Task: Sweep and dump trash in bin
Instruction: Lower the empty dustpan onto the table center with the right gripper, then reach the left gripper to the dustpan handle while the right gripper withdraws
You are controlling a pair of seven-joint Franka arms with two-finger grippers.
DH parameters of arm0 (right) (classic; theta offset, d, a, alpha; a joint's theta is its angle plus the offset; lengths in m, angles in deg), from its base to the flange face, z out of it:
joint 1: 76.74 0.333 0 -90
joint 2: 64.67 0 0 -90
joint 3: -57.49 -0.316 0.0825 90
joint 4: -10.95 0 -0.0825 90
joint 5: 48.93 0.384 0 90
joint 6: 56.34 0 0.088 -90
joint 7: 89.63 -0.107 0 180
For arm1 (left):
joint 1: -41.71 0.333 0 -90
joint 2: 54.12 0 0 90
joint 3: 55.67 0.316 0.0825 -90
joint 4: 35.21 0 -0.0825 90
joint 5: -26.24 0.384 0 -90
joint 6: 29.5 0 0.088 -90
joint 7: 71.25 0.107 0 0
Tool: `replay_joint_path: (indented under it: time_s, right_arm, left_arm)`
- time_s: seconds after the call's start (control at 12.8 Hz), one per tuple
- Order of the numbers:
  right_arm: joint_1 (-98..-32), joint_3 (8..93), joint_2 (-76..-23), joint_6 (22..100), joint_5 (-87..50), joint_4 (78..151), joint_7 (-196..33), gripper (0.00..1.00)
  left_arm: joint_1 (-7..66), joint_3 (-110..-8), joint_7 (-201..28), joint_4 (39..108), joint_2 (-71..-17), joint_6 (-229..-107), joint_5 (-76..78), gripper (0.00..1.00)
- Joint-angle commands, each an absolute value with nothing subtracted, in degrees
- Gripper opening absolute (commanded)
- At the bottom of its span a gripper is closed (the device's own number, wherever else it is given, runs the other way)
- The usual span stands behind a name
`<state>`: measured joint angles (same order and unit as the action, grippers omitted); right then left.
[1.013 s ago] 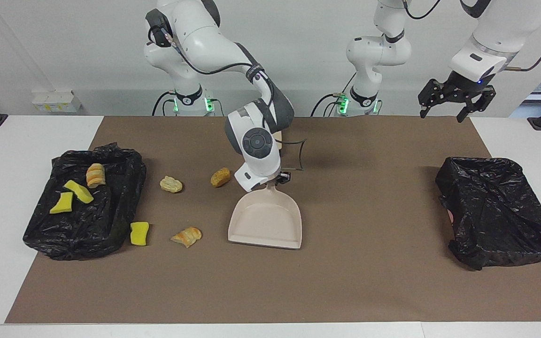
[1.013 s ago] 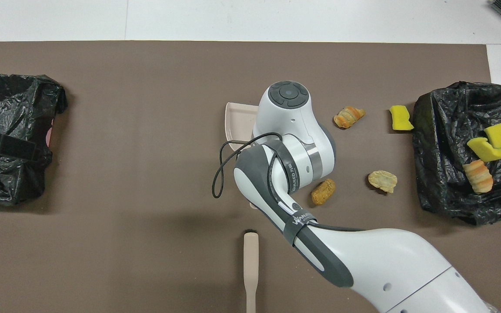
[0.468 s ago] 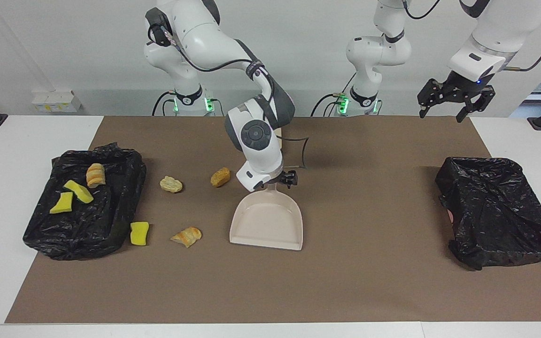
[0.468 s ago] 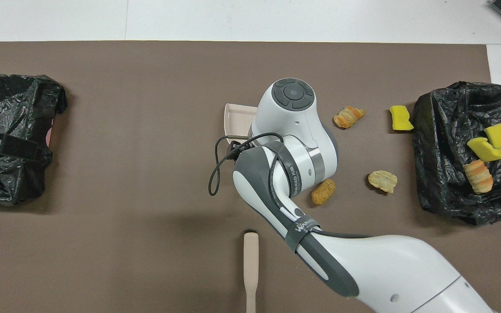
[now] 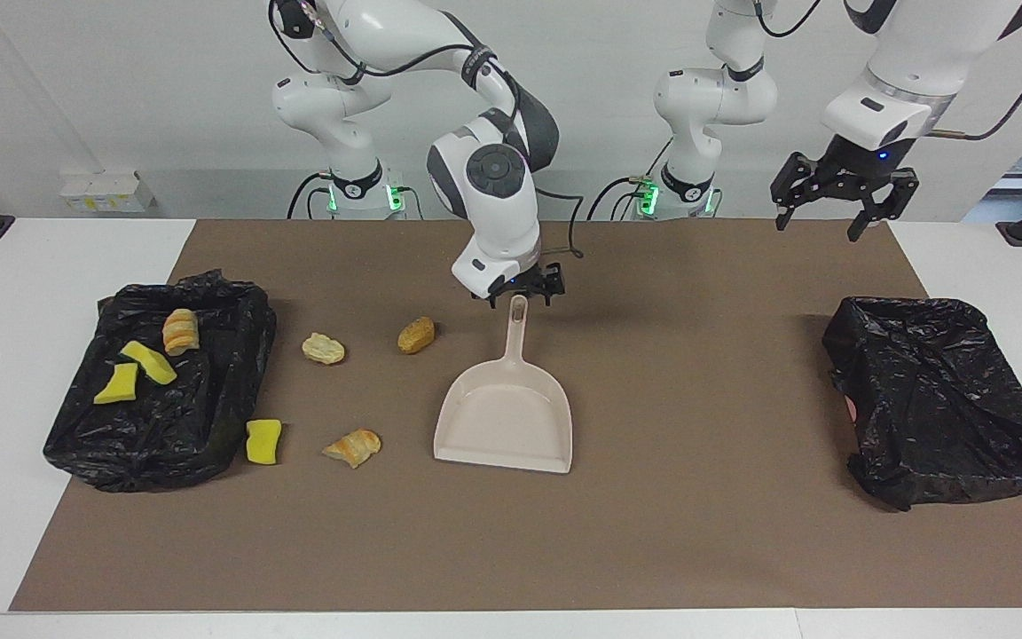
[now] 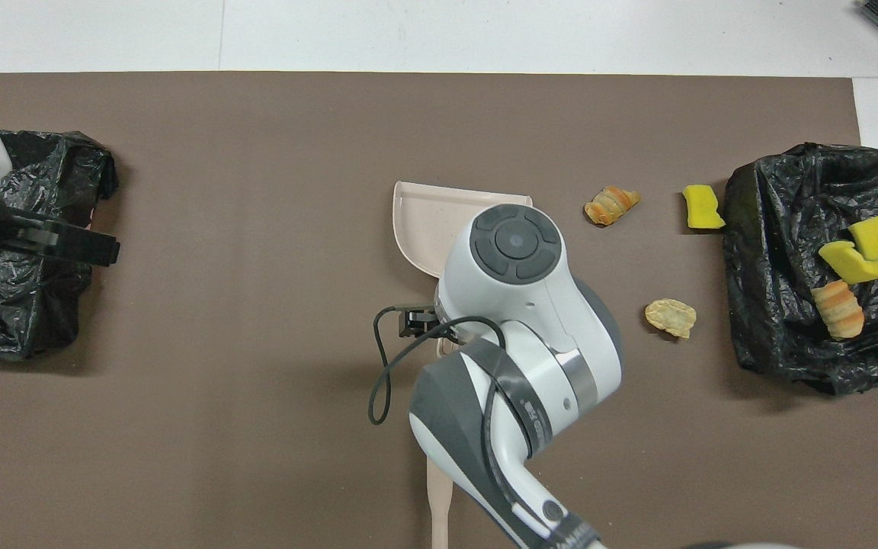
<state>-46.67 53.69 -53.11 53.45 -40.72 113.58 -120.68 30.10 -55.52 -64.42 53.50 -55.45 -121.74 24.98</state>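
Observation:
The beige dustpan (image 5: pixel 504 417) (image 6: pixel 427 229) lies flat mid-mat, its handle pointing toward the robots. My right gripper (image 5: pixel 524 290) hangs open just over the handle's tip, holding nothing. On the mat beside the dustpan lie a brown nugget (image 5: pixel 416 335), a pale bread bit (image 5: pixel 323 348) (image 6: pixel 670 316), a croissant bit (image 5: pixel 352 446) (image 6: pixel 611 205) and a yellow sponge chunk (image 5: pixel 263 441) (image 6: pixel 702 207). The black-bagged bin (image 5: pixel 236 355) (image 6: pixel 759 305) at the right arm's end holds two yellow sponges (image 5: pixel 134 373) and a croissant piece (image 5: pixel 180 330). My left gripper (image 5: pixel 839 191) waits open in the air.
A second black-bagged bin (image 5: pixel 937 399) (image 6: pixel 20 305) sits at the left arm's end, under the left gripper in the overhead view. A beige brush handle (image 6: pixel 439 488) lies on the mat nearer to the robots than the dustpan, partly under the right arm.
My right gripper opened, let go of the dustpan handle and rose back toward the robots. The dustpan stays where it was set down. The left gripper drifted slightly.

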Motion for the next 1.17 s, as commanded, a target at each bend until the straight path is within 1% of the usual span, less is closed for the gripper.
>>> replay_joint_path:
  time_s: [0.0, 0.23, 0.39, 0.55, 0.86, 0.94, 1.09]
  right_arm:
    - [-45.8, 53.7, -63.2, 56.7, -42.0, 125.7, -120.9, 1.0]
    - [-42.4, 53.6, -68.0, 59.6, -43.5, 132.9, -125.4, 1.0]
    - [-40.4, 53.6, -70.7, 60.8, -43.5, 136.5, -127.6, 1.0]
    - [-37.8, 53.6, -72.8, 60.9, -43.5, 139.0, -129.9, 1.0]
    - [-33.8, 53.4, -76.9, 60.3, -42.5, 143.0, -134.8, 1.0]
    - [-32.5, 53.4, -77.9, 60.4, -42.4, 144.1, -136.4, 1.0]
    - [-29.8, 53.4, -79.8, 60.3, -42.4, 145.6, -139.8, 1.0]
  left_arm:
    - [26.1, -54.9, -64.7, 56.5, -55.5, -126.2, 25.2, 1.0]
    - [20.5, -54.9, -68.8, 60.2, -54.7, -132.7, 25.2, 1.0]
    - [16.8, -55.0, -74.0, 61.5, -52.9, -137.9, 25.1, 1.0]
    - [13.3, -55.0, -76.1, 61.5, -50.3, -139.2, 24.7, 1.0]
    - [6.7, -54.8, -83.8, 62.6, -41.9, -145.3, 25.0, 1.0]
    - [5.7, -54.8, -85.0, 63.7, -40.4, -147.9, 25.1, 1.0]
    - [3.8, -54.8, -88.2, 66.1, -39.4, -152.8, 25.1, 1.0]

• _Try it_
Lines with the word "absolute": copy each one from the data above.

• _Expected answer_
- Joint-angle commands, each an absolute value with nothing subtracted, in degrees
- Gripper opening absolute (commanded)

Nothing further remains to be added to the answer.